EXERCISE REQUIREMENTS: For the entries that follow, restate word for word the line containing "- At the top", the line containing "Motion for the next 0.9", and every line that lies between them.

PROVIDED DATA:
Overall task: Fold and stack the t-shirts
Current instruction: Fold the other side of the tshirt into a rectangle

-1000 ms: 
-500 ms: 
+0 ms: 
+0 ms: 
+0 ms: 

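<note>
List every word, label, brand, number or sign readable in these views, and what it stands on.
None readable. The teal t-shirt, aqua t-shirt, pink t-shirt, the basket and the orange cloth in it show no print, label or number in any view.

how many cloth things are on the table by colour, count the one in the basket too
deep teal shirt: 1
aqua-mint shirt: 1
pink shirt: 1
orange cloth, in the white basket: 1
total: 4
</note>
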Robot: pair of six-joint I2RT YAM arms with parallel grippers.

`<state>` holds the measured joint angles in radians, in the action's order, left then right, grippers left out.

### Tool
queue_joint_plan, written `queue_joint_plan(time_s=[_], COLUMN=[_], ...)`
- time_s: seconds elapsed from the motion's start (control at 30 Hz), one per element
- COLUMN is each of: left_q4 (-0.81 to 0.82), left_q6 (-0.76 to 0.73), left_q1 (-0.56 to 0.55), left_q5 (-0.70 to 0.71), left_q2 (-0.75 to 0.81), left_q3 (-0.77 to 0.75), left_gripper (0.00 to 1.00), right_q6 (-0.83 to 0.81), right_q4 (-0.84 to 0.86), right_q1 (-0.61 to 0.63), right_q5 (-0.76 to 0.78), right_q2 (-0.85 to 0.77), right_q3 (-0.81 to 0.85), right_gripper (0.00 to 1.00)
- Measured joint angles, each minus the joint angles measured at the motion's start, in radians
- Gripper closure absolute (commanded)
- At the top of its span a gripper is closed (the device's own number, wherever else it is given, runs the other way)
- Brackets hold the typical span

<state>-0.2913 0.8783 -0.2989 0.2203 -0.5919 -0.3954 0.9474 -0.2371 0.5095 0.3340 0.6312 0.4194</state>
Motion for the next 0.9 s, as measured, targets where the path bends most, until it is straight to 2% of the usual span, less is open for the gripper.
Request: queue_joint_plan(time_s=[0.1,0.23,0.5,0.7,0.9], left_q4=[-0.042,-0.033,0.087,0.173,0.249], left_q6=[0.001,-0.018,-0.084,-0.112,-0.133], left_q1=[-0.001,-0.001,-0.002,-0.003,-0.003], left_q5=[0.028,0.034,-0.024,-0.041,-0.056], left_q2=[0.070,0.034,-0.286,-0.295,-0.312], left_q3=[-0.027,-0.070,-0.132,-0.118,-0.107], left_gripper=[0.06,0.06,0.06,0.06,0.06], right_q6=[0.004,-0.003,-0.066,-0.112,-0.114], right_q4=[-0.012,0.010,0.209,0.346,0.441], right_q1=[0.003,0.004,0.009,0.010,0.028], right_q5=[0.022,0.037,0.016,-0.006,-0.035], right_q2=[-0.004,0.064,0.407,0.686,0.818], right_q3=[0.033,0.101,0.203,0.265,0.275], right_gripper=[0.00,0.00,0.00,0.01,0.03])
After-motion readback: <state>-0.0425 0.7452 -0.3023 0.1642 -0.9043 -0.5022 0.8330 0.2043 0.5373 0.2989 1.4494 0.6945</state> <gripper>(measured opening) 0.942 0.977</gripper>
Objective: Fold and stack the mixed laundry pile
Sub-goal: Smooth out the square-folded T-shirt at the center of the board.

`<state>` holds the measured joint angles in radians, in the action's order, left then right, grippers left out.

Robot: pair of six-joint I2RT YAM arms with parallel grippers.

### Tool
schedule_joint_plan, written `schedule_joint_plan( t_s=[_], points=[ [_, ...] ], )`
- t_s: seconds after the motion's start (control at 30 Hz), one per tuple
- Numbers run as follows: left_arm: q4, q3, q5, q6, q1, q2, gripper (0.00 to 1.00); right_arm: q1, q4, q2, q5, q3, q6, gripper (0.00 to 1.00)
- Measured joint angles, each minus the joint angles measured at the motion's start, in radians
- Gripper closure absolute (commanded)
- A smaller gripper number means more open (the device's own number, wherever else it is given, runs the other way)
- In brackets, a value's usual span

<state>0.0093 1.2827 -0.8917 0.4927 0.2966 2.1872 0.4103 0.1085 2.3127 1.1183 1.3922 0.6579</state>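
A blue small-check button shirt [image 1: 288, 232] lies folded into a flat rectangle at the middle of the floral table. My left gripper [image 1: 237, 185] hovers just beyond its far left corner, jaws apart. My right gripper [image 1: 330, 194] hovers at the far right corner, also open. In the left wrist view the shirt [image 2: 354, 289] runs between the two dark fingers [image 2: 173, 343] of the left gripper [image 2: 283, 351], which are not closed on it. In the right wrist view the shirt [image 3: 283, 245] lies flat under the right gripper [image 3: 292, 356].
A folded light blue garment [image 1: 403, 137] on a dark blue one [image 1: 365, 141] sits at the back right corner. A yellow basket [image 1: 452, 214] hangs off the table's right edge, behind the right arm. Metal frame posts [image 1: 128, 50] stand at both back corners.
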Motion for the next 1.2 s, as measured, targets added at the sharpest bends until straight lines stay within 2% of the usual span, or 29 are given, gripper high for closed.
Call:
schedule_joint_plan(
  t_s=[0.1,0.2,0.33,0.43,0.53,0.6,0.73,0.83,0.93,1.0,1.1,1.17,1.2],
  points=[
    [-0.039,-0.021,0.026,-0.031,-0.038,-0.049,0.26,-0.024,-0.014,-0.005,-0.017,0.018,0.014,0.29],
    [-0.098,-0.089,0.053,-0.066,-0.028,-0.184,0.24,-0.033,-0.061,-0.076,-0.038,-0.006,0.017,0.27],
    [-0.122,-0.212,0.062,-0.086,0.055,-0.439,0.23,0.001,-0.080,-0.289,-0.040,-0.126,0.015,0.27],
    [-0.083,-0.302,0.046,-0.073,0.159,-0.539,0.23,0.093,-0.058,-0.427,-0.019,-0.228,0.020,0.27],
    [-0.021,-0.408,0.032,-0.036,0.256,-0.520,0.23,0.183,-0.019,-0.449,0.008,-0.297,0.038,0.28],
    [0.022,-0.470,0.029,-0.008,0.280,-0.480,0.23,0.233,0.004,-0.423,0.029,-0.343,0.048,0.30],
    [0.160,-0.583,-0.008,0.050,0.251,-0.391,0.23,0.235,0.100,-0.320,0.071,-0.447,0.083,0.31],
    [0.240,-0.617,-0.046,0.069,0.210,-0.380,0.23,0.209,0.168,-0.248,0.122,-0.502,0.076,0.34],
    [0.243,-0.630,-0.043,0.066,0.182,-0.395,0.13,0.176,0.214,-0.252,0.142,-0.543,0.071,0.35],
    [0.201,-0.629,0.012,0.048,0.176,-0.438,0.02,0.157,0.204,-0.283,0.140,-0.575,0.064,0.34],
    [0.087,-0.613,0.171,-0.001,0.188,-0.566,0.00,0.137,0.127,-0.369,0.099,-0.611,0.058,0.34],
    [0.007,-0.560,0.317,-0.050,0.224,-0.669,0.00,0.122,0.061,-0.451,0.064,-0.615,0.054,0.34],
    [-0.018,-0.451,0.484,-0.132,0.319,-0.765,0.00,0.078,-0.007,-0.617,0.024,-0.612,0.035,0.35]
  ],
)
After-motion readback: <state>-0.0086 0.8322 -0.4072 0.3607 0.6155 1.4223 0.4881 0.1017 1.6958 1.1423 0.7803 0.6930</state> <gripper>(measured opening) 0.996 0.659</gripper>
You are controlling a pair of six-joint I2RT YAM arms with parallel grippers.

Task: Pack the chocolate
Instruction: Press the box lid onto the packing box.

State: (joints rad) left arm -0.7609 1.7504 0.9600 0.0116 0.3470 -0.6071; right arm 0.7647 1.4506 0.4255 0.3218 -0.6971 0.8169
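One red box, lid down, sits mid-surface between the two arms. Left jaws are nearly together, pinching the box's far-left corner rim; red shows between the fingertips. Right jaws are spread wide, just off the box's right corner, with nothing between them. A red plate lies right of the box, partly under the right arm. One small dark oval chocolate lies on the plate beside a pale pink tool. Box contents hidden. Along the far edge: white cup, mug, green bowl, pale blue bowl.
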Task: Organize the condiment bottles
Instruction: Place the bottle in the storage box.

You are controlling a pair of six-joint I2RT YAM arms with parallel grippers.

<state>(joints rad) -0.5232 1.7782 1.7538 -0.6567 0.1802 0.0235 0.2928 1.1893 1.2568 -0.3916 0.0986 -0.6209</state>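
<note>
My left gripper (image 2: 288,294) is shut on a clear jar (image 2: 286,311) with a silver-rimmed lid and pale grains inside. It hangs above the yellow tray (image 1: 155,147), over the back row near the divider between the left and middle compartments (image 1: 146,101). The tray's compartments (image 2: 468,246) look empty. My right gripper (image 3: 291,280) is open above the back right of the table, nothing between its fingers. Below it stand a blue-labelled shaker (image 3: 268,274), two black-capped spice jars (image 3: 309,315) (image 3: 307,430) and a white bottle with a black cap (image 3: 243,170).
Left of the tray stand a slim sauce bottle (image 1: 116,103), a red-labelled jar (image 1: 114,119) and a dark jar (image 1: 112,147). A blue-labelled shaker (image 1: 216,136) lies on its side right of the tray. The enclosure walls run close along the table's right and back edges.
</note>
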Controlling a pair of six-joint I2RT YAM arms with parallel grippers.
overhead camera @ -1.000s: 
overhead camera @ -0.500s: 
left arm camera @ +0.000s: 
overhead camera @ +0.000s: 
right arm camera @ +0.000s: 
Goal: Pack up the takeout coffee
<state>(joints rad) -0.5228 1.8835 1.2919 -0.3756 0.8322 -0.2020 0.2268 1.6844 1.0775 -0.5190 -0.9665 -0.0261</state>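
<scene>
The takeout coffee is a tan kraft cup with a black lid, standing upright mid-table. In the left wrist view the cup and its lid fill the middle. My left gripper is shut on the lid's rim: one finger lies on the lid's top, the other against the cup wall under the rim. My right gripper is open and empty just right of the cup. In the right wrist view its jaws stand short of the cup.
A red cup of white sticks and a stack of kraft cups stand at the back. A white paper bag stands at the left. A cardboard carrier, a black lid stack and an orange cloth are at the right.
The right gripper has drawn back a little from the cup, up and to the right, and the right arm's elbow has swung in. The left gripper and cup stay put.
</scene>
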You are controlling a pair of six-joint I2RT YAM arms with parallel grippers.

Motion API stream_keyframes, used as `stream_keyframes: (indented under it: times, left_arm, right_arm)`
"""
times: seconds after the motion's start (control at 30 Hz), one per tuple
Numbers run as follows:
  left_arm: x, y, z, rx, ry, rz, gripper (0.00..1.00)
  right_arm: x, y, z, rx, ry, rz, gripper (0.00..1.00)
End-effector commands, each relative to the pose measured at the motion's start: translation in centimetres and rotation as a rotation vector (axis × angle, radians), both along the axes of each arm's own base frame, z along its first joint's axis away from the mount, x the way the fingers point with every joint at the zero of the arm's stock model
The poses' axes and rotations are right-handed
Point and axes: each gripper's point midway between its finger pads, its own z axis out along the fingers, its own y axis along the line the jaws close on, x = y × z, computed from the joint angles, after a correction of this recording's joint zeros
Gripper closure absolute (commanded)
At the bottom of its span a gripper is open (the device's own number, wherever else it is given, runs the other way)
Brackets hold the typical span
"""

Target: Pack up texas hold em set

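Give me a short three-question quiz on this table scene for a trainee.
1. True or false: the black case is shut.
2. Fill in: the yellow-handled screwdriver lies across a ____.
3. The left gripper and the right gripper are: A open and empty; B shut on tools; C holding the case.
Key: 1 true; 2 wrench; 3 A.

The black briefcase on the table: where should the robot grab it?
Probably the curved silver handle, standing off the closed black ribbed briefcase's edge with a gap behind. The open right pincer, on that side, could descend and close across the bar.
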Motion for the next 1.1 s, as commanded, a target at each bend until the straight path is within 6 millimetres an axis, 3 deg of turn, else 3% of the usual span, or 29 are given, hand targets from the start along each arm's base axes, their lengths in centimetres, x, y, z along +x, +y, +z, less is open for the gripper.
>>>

RESPONSE TO THIS EXERCISE:
- At the top of its span a gripper is closed (the device's own number, wherever else it is given, runs the other way)
- Brackets hold the typical span

<state>-0.2913 0.8783 -0.2989 0.2203 -0.5919 -0.3954 0.9474 -0.2371 0.5095 0.3340 0.6312 0.4194</state>
Motion for the next 0.9 s, as measured, targets where the path bends most, until it is straight to 2% of the usual span, less is open for the gripper.

No further answer is expected.